Долго беседовали с учительницей, худенькой бледной девушкой. Мрачная картина. Учительница боится нас и, видимо, не сочувствует. Должно быть, эсерка. Все тоскливо глядит в окно на тускнеющие поля. Как, должно быть, одиноко ей жить в этой темной глуши, далеко от железной дороги, под зловещий шум мертвого парка. Что-то забытое пробудилось во мне. Когда Ваня Воробушек вышел зачем-то, я тихо спросил ее:
— Вам скучно здесь?
— Как когда… — сказала она и, ясно, не хотела быть откровенной.
— Я ведь не большевик, — шепнул я.
Она изумленно взглянула на меня.
Необыкновенную нежность почувствовал я к ней, к этой одинокой в огромном мире девушке. Захотелось вдруг самого обыденного мещанского счастья где-нибудь здесь в маленькой комнатке с огромной печью. Затопить печку вечером и обнявшись смотреть в окно на темнеющие дали.
— Уезжайте, — прошептала она вдруг со страхом, схватив меня за руку, — сегодня из Климова приходили мужики… о чем-то с нашими договаривались… Смотрите… В Климове двух агитаторов убили… Уезжайте пока до ночи…
Я посмотрел в ее большие испуганные глаза и поцеловал руку, лежавшую на моей. Бедняжка! Как задрожала она, как затрепетала. Ах, какое дело мне до этих темных степей! До этих людей с всклокоченными бородами. Своего, своего тихого счастья нужно мне, и не безумен ли был я в тот миг, когда позавидовал могучим рукам, потрясающим основы вселенной…
Ваня Воробушек вошел в комнату и насмешливо взглянул на меня и на учительницу.
— Темная здешняя сторона, — сказал он, — народ глупый, не знает куда ему ткнуться. Придется попотеть. Отряд вызвал. Что-то не едет…
И он вынул и положил на стол револьвер.
Учительница ушла, испуганно снова поглядев на меня. Я видел, как прошла она мимо окна на фоне блеснувшего вдали багрового неба и оглянулась, будто напомнить хотела о чем-то. Потом скрылась в парке.
Воробушек раскрыл „Историю социализма“
Счастливец!
* * *
Сейчас, когда я пишу это, он сидит спокойно и при свете огарка читает. Иногда складки собираются у него на лбу, словно удивляется читаемому. Тогда на секунду отворачивается он от книги и глядит на черное окно. Мы сидим с ним в одной комнате, но нам не приходит в голову заговорить… О чем? Он сознательно отрезал и передал в партийный комитет свою волю. Он чувствует себя колесиком в гигантской машине; он знает, что и после его смерти будет она шуметь и извергать пламя, только одно колесико заменят другим. А мне (теперь я чувствую это) нужно своего счастья, хотя бы маленького, как эта комната, и скромного, как худенькая учительница… Мне страшно. Воробушек внезапно перестал читать и, устремив взор в окно, стал напряженно прислушиваться… Вдруг он вздрогнул и схватился за револьвер… Да, это безусловно не парк шумит…»
* * *
На этом кончалась запись. Я взглянул в окно и чудно мне было увидеть залитые солнцем желтые поля… Где-то теперь она — та темная осенняя ночь?..
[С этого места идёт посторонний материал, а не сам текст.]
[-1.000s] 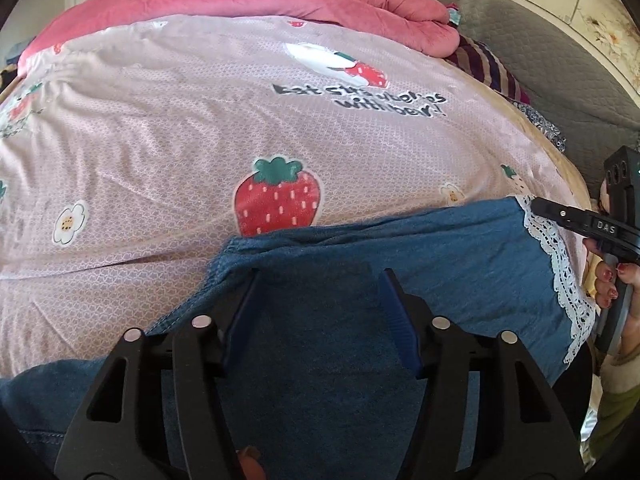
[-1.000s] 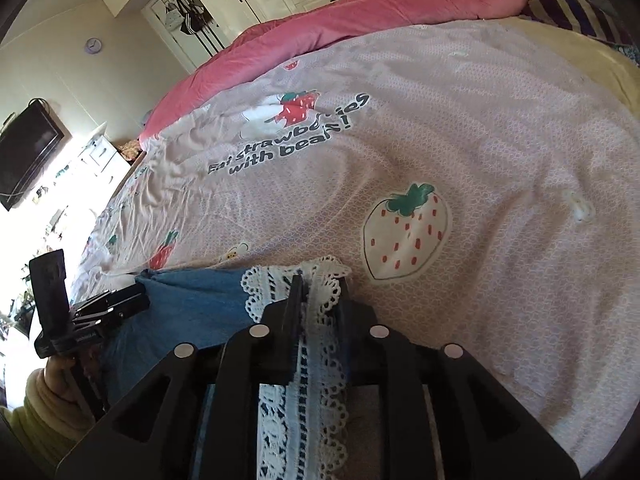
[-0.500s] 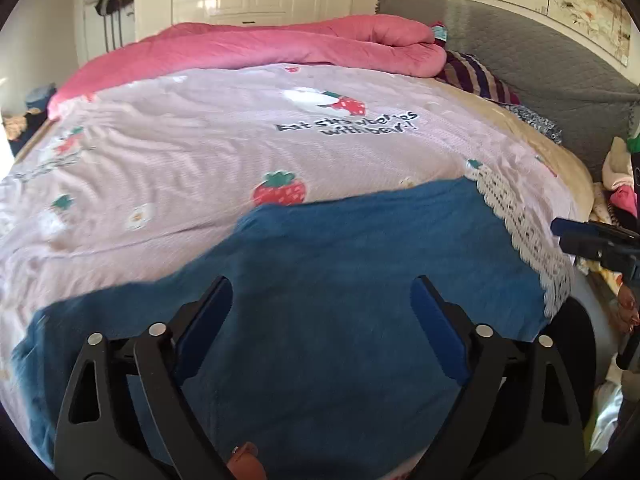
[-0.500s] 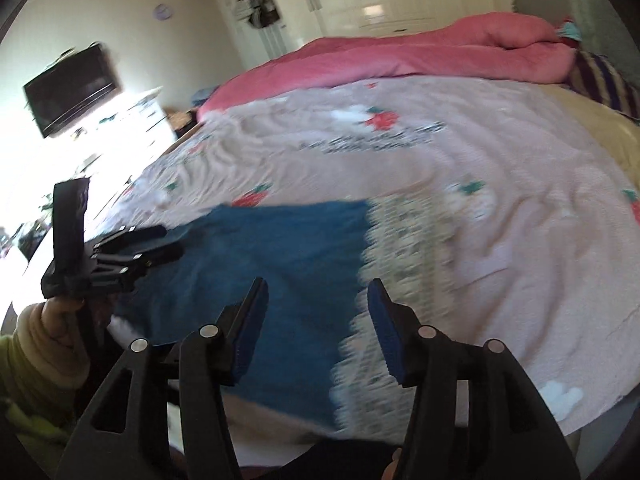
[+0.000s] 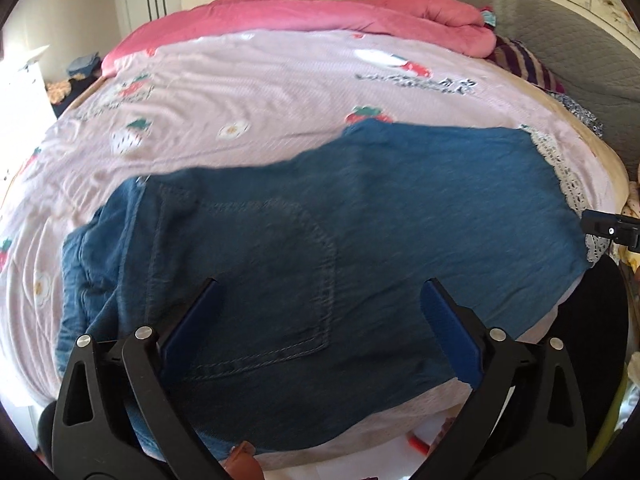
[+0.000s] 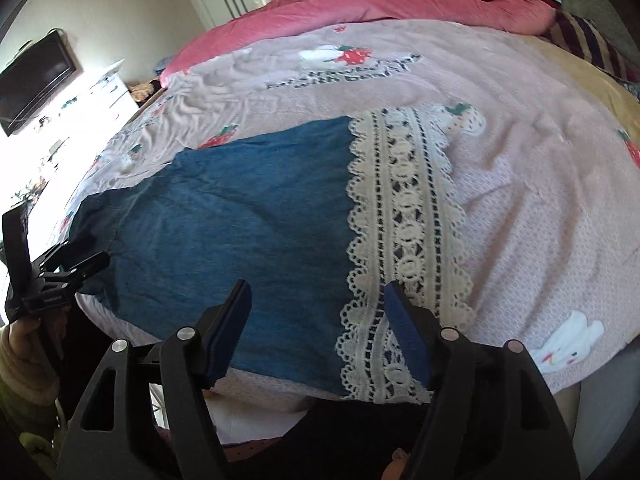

Старуха охотно продала мне записную книжку…
Я вышел из деревни, быстро прошел мимо развалин и с холма увидал, что скорее дойду до шоссе, если пройду прямо через кладбище.
Переходя через кладбищенскую межу, я повстречал женщину, худую и бледную, печальные глаза которой напомнили мне что-то… Кресты сгнили и покосились, древние в форме гробов камни покрылись мохом, и славянская вязь на них слилась с летописью тления. Около дороги удивил меня необделанный камень с побуревшей когда-то красной пятиконечной звездой. На камне написано было:
Товарищи Иван Зноев (Ваня Воробушек) и Александр Оленев.
Убиты в 1919 году восставшими кулаками.
А на земле среди зеленой травы, выросшей на холмике, синел пучок свежих только что сорванных васильков. Я оглянулся. Худая женщина все еще медленно шла по дороге. Но небо было голубое, и золотистый туман трепетал над полями.